§ **WHAT IS REQUIRED**: Because the lines must stay identical, write out the data without changing anything.

START EXERCISE DATA

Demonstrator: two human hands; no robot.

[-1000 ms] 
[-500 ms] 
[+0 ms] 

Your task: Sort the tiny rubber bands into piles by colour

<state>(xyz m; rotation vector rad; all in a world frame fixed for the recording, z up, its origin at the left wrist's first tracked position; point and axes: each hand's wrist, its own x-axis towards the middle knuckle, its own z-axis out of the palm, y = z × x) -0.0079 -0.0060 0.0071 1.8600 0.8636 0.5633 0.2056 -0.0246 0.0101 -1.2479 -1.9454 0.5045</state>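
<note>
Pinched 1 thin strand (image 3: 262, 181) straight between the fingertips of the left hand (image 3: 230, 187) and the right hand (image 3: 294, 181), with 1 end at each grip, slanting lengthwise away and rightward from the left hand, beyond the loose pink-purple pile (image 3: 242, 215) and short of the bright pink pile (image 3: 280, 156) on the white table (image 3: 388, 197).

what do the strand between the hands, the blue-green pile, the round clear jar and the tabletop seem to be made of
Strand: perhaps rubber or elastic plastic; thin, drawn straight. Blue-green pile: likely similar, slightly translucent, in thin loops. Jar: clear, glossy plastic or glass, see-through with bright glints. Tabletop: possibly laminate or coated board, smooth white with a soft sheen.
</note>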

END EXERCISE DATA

§ **WORKED SOLUTION**:
Demonstrator: two human hands; no robot.

[-1000 ms] 
[-500 ms] 
[+0 ms] 

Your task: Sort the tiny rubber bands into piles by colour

<state>(xyz m; rotation vector rad; all in a world frame fixed for the recording, z up, its origin at the left wrist's first tracked position; point and axes: each hand's wrist, its own x-axis towards the middle knuckle, its own z-axis out of the palm, y = z × x) -0.0079 -0.0060 0.0071 1.8600 0.8636 0.5633 0.2056 -0.0246 0.0101 -1.2479 -1.9454 0.5045</state>
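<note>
Pinched 1 thin strand (image 3: 262, 181) straight between the fingertips of the left hand (image 3: 230, 187) and the right hand (image 3: 294, 181), with 1 end at each grip, slanting lengthwise away and rightward from the left hand, beyond the loose pink-purple pile (image 3: 242, 215) and short of the bright pink pile (image 3: 280, 156) on the white table (image 3: 388, 197).

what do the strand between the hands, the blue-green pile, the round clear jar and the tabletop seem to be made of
Strand: perhaps rubber or elastic plastic; thin, drawn straight. Blue-green pile: likely similar, slightly translucent, in thin loops. Jar: clear, glossy plastic or glass, see-through with bright glints. Tabletop: possibly laminate or coated board, smooth white with a soft sheen.
</note>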

This exercise requires no additional answer.